───── DATA ─────

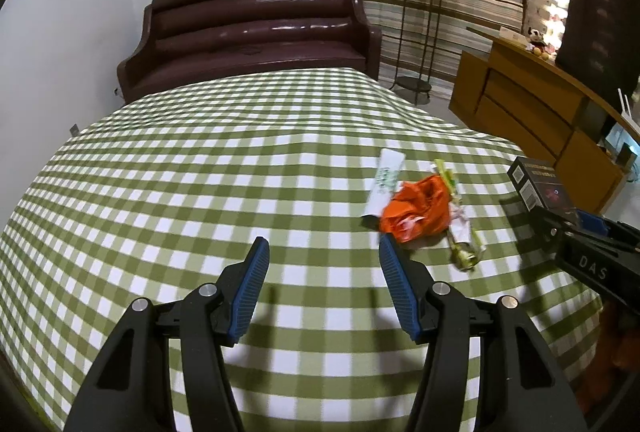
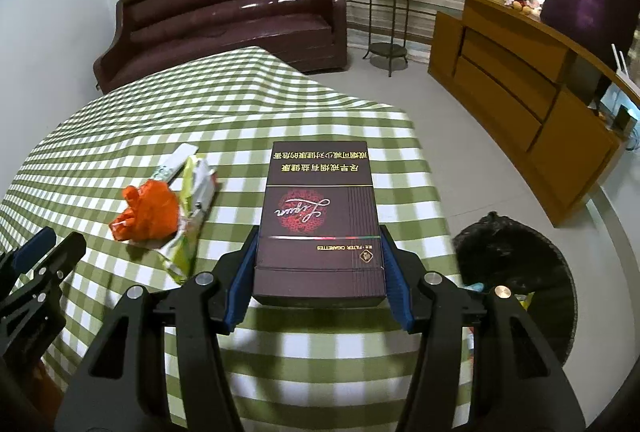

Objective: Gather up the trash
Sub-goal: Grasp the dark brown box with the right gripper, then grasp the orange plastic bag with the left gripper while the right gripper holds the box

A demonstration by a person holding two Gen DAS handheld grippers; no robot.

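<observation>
Checked cloth (image 1: 200, 171), left gripper (image 1: 324, 248) agape, right gripper (image 2: 318, 236) clamping glossy, seemingly cardboard cigarette carton (image 2: 320, 220)

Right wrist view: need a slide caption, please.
Right tool shut on cigarette box above checked tablecloth, bin beside it.

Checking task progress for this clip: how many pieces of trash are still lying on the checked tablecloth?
3, bunched together: a white paper sleeve farthest back, a crumpled orange bag against it, and a green-yellow wrapper beside them. More may hide underneath.
</observation>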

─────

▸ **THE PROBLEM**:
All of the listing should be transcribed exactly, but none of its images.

▸ **RESPONSE BELOW**:
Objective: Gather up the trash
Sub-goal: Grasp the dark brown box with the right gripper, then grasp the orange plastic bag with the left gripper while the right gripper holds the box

A demonstration by a person holding two Gen DAS handheld grippers; no robot.

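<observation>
Checked cloth (image 1: 200, 171), left gripper (image 1: 324, 248) agape, right gripper (image 2: 318, 236) clamping glossy, seemingly cardboard cigarette carton (image 2: 320, 220)

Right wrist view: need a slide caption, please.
Right tool shut on cigarette box above checked tablecloth, bin beside it.

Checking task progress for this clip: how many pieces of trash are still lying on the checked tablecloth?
3, bunched together: a white paper sleeve farthest back, a crumpled orange bag against it, and a green-yellow wrapper beside them. More may hide underneath.
</observation>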

Nothing else is left to add to this answer.